Julia Sasso, one of the foremost established choreographers of Canada, raised questions on the inner body, which became my quest for journeying into searching for lightness within. The technique of releasing a dancer’s body to bring lightness pushed me down the line of questioning myself as to why, in the main, training in Indian dance does not include such explicit attempt to educate students in the strategies that help to create feeling within the dancer and also visually striking movements. As a trainer, I often find it challenging to bring about accelerated development within students as their body clings on to its habits. Releasing and alike techniques, on the other hand, allow for the same.
In the context of the western approach, the interpretation of Contemporary Dance started making sense to me by first understanding that everything need not make sense. At the same time, this realization raised many questions, which rather than baffling the mind are now paving the path to new directions, innovations and connections to my thought process.
My stay in Canada was further enriched with close association and interactions with Meneka, Rasesh and Sudha Thakkar. While talking to them I realized that much of their work was the result of all the questions that arose for them since the time they landed on foreign grounds in the early 60s. In some way, all of my creations have at their core a driving conviction to learning something or deepening understanding on a subject matter through inner dialogue and questioning. It was great to receive an overwhelming response to my novel presentation of “Katha se Kathak” at the International Festival of Dance organized by Kalanidhi Fine Arts at the Fleck Dance Theatre, Toronto. An enormous amount of good work is being carried out in Canada and the USA along with India, and this surfaced while watching the different performances at the festival. The live streaming of artists and the symposium was also the result of questioning geographical boundaries and technology, putting the latter to good use.

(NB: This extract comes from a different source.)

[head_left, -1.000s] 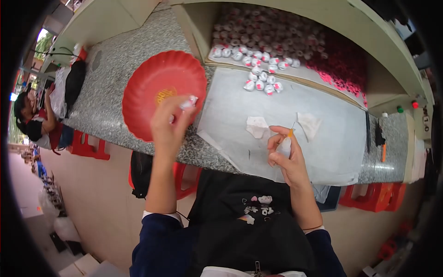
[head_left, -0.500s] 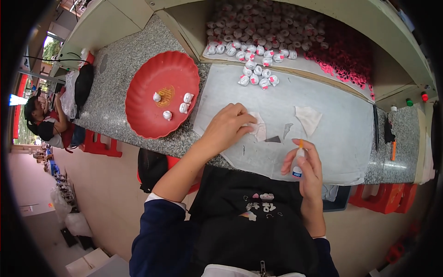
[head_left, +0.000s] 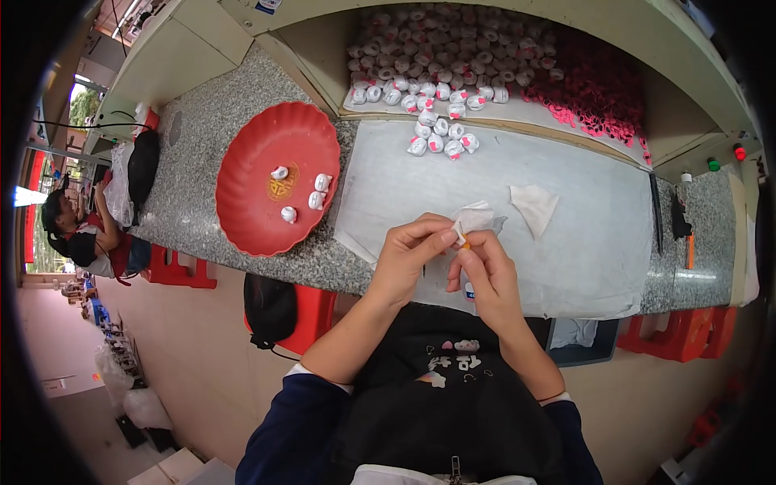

My move from India to Canada and now the USA became more satisfying and optimistic while looking at the high standards retained by the purists of classical dance by senior artists like Smitha Rajan, Kamala, Shobha, Shashikala Revathy, Anu Naimpally and Revathi Satyu’s students, Prasanna Kasthuri’s group in 2nd generation. Credit is due to Prasanna Kasthuri who himself is an established Bharatanatyam dancer and additionally organized a sizeable 3 day Soorya Dance festival – this year dedicated to gurus Kitappa Pillai, Narmada, Vempati Chinna Sathyam, Kalamandalam Krishnan Nair and Kalyani Kutti Amma to which artists from all over the USA were invited. This is not a small undertaking, especially when on foreign land. Again, many questions were raised by Prasanna Kasthuri on the future of dancing, and how long only a dancer’s interest in dance will sustain the festival.
When I presented Kathak dance on the first day of the festival, I was flooded with compliments from an 8 year old child right up to a senior of 70 years. It definitely made me question if it is still necessary to have group dance choreography to impress audiences when you can communicate the same energy through solo performances and perhaps do better justice to yourself as an artist.
I feel that there are so many areas in the field of dance that are yet to be questioned, and that through inquiry something may result in beneficial change. So how about responding to a question with a quest or pursuit that takes us outside of our comfort zone? Something that provides a new sense of purpose and direction and in itself may become the answer to what you are searching for.
Kathak dancer Shila Mehta is the director of Nupur Zankar Academy of Performing Arts & Research Center based in Mumbai.